#### Problem statement:
Your task is to give the entries back exactly, leaving nothing out.

#### Records for processing:
◆ ◆ ◆ ◆ ◆

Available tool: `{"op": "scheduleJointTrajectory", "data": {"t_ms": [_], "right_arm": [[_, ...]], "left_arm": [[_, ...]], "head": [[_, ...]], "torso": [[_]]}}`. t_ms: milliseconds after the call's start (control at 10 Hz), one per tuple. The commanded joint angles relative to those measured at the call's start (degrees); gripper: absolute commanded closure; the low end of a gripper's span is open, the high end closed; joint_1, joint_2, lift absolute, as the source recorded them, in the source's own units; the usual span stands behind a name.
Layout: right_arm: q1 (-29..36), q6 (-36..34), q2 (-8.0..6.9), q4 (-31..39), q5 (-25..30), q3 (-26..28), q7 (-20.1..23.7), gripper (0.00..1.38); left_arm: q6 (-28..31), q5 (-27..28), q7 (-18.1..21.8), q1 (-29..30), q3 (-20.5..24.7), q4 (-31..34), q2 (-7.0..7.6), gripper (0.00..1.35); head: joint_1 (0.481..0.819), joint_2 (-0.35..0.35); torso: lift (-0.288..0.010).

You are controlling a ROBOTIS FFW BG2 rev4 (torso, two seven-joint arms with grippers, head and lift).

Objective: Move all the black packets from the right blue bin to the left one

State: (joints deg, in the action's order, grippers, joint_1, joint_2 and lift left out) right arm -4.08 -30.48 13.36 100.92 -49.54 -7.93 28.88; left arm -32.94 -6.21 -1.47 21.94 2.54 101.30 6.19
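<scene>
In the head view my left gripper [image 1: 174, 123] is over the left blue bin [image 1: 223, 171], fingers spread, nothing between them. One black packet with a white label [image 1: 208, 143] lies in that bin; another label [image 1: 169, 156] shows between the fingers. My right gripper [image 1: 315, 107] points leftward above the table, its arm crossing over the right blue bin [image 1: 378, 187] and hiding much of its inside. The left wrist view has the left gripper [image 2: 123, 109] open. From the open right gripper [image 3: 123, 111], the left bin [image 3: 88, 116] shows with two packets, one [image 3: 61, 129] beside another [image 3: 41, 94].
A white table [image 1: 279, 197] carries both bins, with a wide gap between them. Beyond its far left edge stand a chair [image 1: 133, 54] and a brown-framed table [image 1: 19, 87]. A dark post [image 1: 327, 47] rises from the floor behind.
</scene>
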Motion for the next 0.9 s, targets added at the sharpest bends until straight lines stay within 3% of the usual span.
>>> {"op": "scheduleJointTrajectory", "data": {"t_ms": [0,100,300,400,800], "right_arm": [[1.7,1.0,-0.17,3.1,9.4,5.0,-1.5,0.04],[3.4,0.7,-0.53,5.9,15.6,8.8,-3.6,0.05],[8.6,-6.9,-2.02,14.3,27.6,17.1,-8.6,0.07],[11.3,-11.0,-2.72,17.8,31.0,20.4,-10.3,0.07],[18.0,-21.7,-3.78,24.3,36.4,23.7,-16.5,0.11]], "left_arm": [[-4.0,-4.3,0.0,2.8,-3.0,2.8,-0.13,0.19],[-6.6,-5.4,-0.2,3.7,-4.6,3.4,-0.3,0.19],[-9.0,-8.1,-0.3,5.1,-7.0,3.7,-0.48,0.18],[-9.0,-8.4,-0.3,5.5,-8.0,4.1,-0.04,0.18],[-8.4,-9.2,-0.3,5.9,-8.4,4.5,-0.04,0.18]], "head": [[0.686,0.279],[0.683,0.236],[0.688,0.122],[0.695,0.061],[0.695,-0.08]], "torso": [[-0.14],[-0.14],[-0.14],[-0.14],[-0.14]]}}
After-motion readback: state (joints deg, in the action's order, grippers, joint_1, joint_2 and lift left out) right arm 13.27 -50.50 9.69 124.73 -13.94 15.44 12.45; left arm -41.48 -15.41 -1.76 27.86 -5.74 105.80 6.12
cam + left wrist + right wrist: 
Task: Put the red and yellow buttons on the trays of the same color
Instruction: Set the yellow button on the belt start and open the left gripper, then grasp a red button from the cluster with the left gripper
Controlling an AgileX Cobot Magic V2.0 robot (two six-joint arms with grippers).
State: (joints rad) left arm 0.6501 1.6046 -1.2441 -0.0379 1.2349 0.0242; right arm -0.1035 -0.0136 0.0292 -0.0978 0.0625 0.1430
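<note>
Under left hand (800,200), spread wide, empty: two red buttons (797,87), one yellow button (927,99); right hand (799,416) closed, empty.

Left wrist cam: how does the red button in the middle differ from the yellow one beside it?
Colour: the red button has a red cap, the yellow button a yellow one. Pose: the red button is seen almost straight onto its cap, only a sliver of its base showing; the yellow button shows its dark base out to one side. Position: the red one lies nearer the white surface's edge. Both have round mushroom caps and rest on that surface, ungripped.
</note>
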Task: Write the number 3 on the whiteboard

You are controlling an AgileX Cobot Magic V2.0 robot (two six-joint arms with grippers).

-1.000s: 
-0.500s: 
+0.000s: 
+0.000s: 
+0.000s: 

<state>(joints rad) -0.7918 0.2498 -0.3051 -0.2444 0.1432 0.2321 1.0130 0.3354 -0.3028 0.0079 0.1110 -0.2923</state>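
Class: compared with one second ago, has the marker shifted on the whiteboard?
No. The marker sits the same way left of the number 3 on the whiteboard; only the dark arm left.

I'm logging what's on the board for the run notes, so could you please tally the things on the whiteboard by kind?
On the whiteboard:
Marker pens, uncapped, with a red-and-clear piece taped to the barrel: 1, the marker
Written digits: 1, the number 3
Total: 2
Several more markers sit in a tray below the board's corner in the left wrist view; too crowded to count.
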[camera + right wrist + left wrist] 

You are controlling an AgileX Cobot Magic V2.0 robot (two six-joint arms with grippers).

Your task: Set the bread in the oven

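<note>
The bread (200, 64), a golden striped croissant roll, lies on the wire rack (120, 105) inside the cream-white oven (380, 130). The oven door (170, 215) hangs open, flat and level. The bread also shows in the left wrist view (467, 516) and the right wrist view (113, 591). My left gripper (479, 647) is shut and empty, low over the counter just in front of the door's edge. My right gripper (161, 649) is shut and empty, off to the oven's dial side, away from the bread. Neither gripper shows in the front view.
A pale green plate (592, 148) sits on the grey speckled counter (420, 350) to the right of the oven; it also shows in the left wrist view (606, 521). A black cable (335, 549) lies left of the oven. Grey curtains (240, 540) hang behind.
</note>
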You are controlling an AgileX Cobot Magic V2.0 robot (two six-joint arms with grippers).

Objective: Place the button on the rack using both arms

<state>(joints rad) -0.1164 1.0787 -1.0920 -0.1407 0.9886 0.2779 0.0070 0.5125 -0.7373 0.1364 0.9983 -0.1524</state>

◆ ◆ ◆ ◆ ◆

#### Answer space:
Available tool: `{"op": "scheduleJointTrajectory", "data": {"t_ms": [_], "right_arm": [[_, ...]], "left_arm": [[_, ...]], "head": [[_, ...]], "torso": [[_]]}}`. t_ms: milliseconds after the call's start (control at 10 Hz), one per tuple. The commanded joint angles relative to those measured at the call's start (degrees); gripper: absolute commanded closure; the low end of a gripper's span is open, the high end closed; joint_1, joint_2, lift absolute, as the source recorded them, in the source's own units; the usual span stands behind a name.
Layout: right_arm: q1 (-29..36), q6 (-36..34), q2 (-8.0..6.9), q4 (-31..39), q5 (-25..30), q3 (-26..28), q7 (-20.1..23.7), gripper (0.00..1.38); left_arm: q6 (-28..31), q5 (-27..28), q7 (-18.1..21.8), q1 (-29..30), q3 (-20.5..24.7), q4 (-31..34), q2 (-7.0..7.6), gripper (0.00..1.35); head: joint_1 (0.481..0.819), joint_2 (-0.35..0.35); torso: lift (-0.288..0.010).

You are controlling a ROBOTIS FFW BG2 rev4 (torso, two seven-joint arms with grippers, head and lift).

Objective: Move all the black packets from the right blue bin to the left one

State: (joints deg, in the action's order, grippers, joint_1, joint_2 and lift left out) right arm -4.08 -30.48 13.36 100.92 -49.54 -7.93 28.88; left arm -32.94 -6.21 -1.47 21.94 2.54 101.30 6.19
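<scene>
In the head view my left gripper [image 1: 174, 123] is over the left blue bin [image 1: 223, 171], fingers spread, nothing between them. One black packet with a white label [image 1: 208, 143] lies in that bin; another label [image 1: 169, 156] shows between the fingers. My right gripper [image 1: 315, 107] points leftward above the table, its arm crossing over the right blue bin [image 1: 378, 187] and hiding much of its inside. The left wrist view has the left gripper [image 2: 123, 109] open. From the open right gripper [image 3: 123, 111], the left bin [image 3: 88, 116] shows with two packets, one [image 3: 61, 129] beside another [image 3: 41, 94].
A white table [image 1: 279, 197] carries both bins, with a wide gap between them. Beyond its far left edge stand a chair [image 1: 133, 54] and a brown-framed table [image 1: 19, 87]. A dark post [image 1: 327, 47] rises from the floor behind.
</scene>
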Motion for the next 0.9 s, targets added at the sharpest bends until straight lines stay within 3% of the usual span.
>>> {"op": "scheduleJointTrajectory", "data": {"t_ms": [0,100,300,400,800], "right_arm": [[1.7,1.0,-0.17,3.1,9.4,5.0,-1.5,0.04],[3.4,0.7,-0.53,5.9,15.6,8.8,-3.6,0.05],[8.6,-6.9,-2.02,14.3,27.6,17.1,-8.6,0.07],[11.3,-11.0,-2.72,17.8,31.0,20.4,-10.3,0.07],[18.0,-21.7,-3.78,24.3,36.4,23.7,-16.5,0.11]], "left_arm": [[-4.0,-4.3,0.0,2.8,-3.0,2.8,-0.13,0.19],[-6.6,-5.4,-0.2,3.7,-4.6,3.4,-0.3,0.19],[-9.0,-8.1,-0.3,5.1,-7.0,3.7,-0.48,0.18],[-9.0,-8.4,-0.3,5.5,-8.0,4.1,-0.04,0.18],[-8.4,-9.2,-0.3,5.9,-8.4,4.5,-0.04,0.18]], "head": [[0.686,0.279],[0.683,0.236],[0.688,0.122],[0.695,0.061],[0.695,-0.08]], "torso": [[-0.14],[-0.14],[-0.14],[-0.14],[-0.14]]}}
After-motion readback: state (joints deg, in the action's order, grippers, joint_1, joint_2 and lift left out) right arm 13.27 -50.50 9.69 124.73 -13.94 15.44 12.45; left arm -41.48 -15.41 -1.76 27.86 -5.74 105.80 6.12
cam + left wrist + right wrist: 
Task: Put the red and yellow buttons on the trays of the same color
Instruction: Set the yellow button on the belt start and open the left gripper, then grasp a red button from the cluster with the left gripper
Controlling an AgileX Cobot Magic V2.0 robot (two six-joint arms with grippers).
State: (joints rad) left arm 0.6501 1.6046 -1.2441 -0.0379 1.2349 0.0242; right arm -0.1035 -0.0136 0.0292 -0.0978 0.0625 0.1430
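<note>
Under left hand (800,200), spread wide, empty: two red buttons (797,87), one yellow button (927,99); right hand (799,416) closed, empty.

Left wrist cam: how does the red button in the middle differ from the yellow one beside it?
Colour: the red button has a red cap, the yellow button a yellow one. Pose: the red button is seen almost straight onto its cap, only a sliver of its base showing; the yellow button shows its dark base out to one side. Position: the red one lies nearer the white surface's edge. Both have round mushroom caps and rest on that surface, ungripped.
</note>
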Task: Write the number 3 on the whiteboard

You are controlling an AgileX Cobot Magic V2.0 robot (two six-joint arms with grippers).

-1.000s: 
-0.500s: 
+0.000s: 
+0.000s: 
+0.000s: 

<state>(joints rad) -0.7918 0.2498 -0.3051 -0.2444 0.1432 0.2321 1.0130 0.3354 -0.3028 0.0079 0.1110 -0.2923</state>
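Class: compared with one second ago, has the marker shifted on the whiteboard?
No. The marker sits the same way left of the number 3 on the whiteboard; only the dark arm left.

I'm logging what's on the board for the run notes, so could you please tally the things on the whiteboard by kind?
On the whiteboard:
Marker pens, uncapped, with a red-and-clear piece taped to the barrel: 1, the marker
Written digits: 1, the number 3
Total: 2
Several more markers sit in a tray below the board's corner in the left wrist view; too crowded to count.
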[camera + right wrist + left wrist] 

You are controlling an AgileX Cobot Magic V2.0 robot (two six-joint arms with grippers).

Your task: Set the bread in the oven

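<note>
The bread (200, 64), a golden striped croissant roll, lies on the wire rack (120, 105) inside the cream-white oven (380, 130). The oven door (170, 215) hangs open, flat and level. The bread also shows in the left wrist view (467, 516) and the right wrist view (113, 591). My left gripper (479, 647) is shut and empty, low over the counter just in front of the door's edge. My right gripper (161, 649) is shut and empty, off to the oven's dial side, away from the bread. Neither gripper shows in the front view.
A pale green plate (592, 148) sits on the grey speckled counter (420, 350) to the right of the oven; it also shows in the left wrist view (606, 521). A black cable (335, 549) lies left of the oven. Grey curtains (240, 540) hang behind.
</note>
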You are controlling an AgileX Cobot Magic V2.0 robot (two six-joint arms with grippers).

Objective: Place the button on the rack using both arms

<state>(joints rad) -0.1164 1.0787 -1.0920 -0.1407 0.9886 0.2779 0.0070 0.5125 -0.7373 0.1364 0.9983 -0.1524</state>

This output is finished.